Among the records, which lines hold the word "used"? Pick them out.

──────

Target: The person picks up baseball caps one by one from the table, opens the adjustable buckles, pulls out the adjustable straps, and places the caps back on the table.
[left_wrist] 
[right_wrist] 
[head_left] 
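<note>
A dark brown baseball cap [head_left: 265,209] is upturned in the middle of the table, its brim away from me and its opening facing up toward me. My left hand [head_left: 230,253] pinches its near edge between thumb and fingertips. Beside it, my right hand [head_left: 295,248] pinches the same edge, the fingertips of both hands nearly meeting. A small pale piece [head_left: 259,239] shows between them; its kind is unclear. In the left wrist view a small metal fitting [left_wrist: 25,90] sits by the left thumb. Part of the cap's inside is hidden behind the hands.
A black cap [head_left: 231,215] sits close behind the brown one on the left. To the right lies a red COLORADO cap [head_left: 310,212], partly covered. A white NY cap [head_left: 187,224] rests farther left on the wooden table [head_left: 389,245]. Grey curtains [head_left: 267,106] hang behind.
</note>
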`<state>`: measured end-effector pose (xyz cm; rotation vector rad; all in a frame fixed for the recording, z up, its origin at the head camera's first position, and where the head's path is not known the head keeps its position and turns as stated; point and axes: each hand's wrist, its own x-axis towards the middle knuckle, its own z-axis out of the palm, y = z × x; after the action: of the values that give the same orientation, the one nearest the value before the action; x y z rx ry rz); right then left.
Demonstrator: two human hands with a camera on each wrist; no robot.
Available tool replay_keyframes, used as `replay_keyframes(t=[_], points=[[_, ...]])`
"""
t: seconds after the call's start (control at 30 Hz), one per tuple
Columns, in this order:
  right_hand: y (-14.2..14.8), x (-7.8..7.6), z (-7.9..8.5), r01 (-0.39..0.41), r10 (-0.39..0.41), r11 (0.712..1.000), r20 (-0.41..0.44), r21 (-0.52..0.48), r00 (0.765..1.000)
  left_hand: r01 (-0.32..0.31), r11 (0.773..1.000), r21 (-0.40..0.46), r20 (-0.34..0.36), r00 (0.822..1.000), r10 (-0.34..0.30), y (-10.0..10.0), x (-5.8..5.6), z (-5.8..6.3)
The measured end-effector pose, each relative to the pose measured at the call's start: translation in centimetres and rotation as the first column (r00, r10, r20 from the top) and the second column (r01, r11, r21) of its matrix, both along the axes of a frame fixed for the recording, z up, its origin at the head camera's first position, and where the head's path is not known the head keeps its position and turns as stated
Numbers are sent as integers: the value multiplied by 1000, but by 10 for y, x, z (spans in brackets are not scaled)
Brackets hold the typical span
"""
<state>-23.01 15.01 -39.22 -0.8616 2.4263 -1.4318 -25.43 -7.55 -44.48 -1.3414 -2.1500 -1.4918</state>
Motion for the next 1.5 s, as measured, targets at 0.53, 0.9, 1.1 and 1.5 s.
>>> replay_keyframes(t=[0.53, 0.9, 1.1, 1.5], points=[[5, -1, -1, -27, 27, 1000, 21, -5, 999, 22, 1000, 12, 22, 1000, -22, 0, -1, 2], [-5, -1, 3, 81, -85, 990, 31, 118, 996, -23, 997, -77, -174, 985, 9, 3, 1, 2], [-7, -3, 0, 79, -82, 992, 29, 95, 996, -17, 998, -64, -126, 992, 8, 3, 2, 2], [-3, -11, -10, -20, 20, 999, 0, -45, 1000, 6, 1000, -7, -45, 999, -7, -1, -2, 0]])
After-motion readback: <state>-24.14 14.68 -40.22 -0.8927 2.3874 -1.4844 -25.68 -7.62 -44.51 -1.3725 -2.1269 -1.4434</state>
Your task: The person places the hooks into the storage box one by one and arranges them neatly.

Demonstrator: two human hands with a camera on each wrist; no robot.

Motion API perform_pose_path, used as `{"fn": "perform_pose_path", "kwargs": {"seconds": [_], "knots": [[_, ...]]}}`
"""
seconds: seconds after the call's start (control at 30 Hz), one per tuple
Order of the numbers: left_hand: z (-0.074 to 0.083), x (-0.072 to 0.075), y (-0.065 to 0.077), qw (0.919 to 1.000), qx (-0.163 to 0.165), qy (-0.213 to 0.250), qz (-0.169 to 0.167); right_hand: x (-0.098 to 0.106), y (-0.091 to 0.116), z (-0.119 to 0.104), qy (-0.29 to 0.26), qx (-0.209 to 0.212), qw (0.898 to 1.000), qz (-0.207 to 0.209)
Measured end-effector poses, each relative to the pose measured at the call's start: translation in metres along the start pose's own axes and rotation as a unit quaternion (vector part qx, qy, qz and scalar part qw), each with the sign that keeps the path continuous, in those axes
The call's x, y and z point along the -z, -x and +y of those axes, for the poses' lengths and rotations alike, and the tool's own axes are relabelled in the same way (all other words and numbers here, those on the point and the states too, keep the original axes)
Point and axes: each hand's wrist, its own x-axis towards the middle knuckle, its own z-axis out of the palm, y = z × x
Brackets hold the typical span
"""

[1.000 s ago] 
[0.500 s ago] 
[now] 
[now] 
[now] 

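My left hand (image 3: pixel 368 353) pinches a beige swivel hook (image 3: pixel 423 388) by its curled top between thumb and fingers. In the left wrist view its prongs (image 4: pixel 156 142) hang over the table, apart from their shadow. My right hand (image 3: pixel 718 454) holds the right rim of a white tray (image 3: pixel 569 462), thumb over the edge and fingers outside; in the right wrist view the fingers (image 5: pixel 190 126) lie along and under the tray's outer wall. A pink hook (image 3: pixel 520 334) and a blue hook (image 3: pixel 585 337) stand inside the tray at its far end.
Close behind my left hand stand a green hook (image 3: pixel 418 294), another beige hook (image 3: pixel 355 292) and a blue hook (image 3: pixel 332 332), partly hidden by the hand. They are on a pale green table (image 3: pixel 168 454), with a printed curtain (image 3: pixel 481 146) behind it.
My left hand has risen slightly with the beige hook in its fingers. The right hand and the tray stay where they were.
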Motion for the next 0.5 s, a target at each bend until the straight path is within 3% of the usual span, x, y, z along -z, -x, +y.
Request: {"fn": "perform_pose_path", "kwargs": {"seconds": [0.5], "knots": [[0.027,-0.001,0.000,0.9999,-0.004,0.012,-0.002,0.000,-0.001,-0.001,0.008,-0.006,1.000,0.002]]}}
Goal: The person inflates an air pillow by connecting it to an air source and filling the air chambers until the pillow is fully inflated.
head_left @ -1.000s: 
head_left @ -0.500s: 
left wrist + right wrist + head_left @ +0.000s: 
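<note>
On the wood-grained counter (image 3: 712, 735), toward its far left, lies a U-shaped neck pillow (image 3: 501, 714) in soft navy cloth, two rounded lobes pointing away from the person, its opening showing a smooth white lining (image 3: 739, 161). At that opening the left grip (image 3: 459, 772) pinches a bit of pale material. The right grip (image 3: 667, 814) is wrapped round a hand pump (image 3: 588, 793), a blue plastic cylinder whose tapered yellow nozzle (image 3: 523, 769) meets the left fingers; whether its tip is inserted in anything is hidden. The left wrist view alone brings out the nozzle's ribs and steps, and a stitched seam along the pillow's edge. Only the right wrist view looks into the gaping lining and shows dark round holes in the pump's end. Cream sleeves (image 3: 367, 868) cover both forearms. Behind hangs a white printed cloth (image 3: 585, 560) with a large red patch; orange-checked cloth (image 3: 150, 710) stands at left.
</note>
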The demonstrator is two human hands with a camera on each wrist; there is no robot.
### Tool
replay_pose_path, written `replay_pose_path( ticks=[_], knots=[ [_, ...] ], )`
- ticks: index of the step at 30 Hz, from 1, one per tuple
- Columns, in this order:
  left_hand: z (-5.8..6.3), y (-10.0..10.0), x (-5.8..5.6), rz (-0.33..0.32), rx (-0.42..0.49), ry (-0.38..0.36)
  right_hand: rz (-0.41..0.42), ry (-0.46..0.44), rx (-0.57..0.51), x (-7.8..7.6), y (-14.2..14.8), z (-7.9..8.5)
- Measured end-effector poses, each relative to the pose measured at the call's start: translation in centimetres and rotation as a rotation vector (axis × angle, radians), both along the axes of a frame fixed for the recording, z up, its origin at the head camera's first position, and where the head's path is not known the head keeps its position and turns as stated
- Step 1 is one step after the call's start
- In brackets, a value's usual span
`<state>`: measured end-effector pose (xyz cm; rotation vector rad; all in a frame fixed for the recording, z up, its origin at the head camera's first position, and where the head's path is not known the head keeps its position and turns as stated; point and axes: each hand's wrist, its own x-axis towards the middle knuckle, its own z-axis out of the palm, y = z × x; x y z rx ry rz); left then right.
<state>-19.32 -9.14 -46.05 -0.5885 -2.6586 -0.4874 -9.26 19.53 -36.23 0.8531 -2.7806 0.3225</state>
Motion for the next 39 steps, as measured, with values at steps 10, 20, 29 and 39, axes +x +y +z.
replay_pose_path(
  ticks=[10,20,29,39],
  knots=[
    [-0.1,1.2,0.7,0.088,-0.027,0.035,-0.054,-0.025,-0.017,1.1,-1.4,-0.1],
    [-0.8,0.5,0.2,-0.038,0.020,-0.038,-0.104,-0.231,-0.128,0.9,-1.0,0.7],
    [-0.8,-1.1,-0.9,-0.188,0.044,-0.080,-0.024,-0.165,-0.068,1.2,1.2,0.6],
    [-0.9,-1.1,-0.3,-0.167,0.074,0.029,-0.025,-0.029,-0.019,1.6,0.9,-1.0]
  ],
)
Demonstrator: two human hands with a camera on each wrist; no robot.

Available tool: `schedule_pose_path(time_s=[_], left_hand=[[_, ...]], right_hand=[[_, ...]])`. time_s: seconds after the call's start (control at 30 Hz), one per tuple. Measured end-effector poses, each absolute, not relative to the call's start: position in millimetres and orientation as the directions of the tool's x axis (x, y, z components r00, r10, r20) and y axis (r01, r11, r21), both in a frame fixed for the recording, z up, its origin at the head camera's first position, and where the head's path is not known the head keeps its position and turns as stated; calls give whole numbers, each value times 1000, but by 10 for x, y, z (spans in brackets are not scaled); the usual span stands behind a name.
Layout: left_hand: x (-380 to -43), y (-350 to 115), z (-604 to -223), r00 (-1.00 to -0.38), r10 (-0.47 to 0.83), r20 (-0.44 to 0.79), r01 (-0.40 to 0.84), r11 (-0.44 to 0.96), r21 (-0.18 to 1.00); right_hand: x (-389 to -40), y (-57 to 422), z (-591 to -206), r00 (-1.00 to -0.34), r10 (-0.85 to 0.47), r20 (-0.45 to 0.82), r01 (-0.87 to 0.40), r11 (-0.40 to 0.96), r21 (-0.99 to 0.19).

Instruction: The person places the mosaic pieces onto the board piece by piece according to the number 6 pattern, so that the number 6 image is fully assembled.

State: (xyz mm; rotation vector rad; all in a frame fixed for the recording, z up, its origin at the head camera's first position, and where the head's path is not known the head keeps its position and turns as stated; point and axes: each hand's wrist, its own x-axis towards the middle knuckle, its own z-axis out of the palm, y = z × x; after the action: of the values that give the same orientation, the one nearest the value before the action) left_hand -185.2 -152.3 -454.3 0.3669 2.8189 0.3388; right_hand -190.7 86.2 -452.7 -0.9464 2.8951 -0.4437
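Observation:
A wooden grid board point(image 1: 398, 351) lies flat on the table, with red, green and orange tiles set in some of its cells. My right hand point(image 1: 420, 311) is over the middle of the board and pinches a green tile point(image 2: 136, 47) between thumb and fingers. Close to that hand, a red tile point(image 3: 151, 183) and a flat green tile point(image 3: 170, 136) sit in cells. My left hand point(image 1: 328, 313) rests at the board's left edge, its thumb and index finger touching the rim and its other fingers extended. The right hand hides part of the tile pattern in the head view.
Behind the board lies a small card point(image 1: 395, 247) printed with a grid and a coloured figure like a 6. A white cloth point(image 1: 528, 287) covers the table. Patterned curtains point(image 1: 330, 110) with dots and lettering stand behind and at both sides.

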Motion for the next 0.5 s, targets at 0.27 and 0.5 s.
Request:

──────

* _Solved problem_
Available tool replay_keyframes, used as `replay_keyframes(t=[_], points=[[_, ...]])`
Motion API perform_pose_path, used as `{"fn": "perform_pose_path", "kwargs": {"seconds": [_], "knots": [[_, ...]]}}`

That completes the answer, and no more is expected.